> [THE PROBLEM]
In the data that follows, count every line holding the string "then" and give the count alone.
--- DATA EXTRACTS Enclosed Below ---
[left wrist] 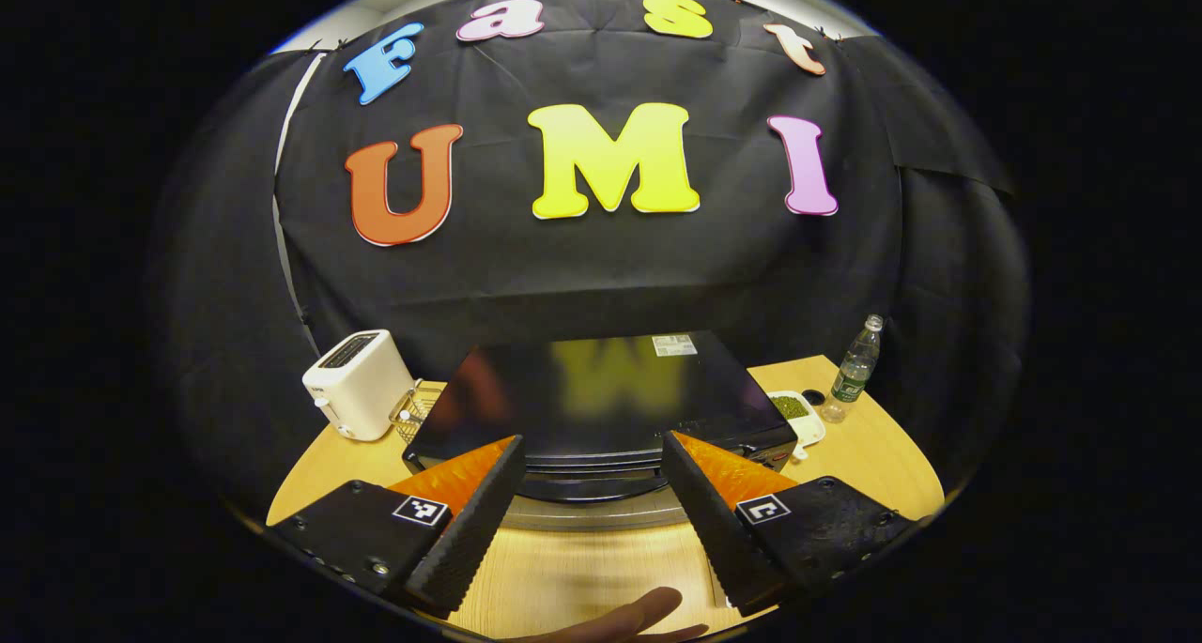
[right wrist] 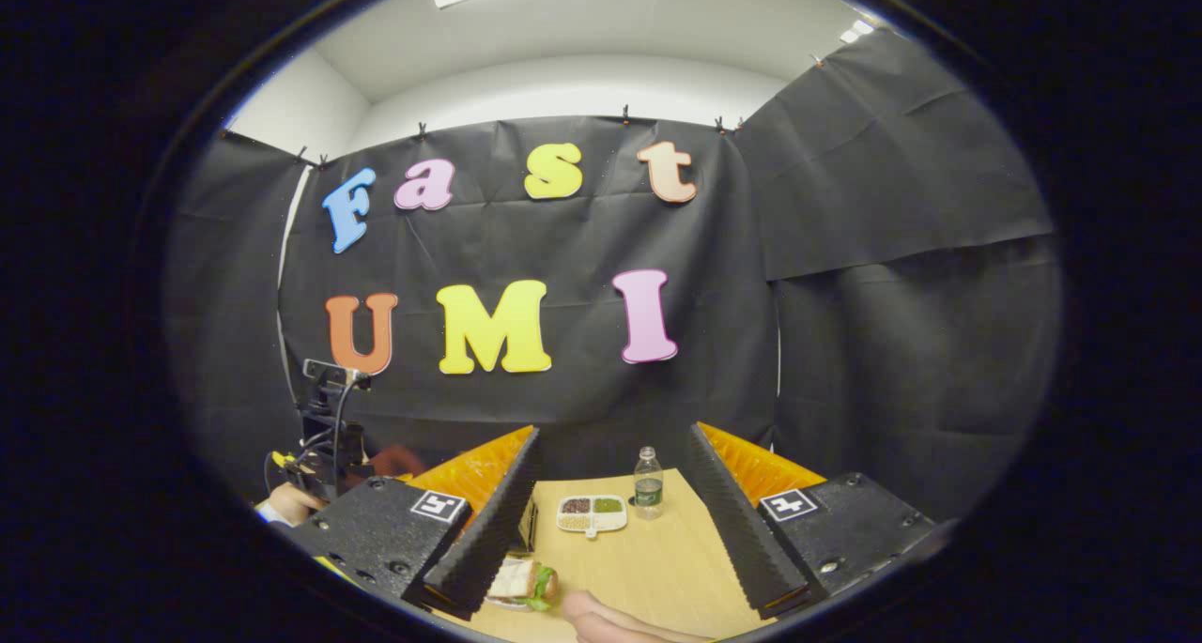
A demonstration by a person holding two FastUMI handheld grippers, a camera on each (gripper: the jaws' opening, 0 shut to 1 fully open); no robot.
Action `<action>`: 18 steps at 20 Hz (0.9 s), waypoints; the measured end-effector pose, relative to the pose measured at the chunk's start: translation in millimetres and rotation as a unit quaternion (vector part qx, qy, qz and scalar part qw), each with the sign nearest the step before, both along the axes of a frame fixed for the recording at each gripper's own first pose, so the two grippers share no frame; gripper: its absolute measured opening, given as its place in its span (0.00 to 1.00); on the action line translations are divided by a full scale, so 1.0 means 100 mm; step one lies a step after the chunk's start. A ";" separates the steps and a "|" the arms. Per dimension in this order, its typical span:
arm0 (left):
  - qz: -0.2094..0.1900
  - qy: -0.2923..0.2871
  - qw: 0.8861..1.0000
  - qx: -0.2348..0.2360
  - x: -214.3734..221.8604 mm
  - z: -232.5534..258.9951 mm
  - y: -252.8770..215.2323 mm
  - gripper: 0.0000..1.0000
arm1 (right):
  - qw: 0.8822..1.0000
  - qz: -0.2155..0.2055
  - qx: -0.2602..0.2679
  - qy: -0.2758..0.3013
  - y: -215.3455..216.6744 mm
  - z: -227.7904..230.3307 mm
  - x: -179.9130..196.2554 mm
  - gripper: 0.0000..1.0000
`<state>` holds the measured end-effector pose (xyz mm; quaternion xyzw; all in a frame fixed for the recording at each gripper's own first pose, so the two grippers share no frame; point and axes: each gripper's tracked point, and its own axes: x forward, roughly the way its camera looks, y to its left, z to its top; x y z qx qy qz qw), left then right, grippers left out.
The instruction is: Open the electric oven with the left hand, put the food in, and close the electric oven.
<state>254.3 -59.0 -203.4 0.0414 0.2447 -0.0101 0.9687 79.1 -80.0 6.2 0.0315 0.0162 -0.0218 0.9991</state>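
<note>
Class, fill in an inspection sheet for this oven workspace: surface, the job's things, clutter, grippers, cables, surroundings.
Surface: wooden table, light tabletop.
Job's things: black oven seen from above, door state cannot be told; sandwich on a plate near the right gripper.
Clutter: white toaster, water bottle, divided dish of beans, wire rack.
Grippers: left gripper open, over the oven's front; right gripper open, holding nothing.
Cables: black cable on the far gripper.
Surroundings: black cloth wall, white ceiling.

Bare worktop point(left wrist: 582, 568) lies open in front of the electric oven point(left wrist: 601, 408). A toaster point(left wrist: 357, 383) and wire rack point(left wrist: 413, 410) crowd the oven's left side; a divided dish point(left wrist: 796, 413) and bottle point(left wrist: 856, 361) stand right of it.
</note>
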 end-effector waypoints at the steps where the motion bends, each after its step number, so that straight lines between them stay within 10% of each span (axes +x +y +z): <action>1: -0.001 0.009 1.000 -0.001 0.02 -0.07 -0.01 0.96 | 1.000 -0.001 0.000 0.000 -0.04 -0.02 0.00 0.99; 18: -0.004 0.076 0.997 -0.021 0.13 -0.50 0.03 0.99 | 1.000 -0.008 0.003 0.005 -0.09 -0.10 0.02 0.99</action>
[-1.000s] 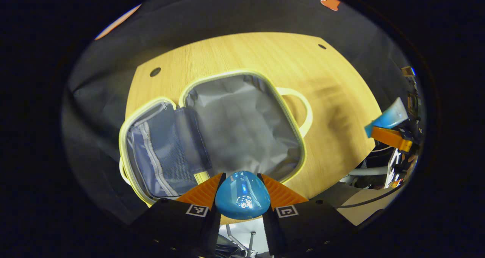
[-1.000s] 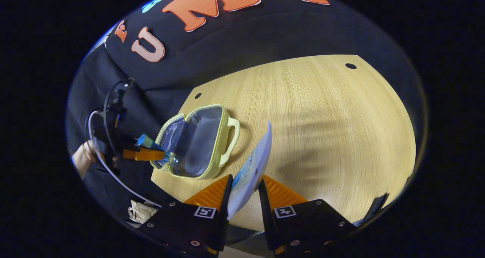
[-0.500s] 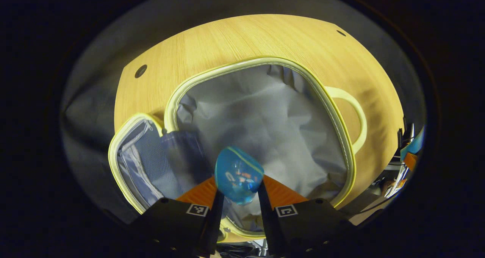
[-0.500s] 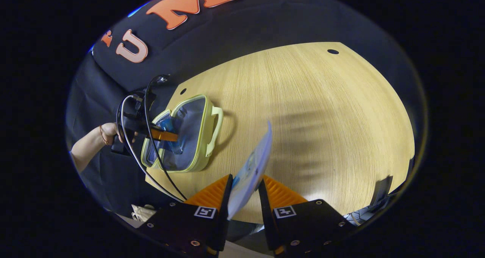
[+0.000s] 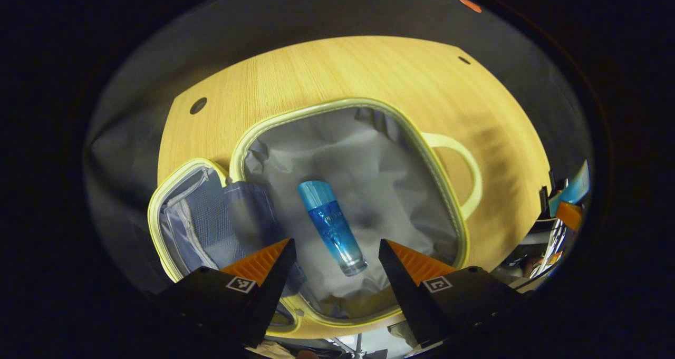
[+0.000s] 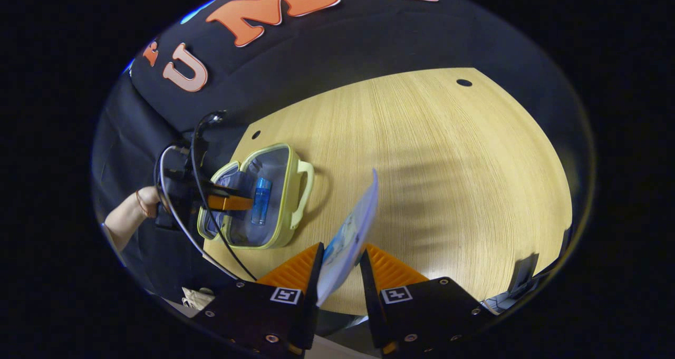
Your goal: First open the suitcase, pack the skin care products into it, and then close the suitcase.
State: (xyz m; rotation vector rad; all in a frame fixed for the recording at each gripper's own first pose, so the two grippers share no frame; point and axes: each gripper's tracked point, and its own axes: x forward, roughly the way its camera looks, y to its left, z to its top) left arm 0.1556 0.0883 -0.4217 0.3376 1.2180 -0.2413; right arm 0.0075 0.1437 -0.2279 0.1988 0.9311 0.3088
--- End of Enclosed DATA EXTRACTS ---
> [TASK ANSWER]
2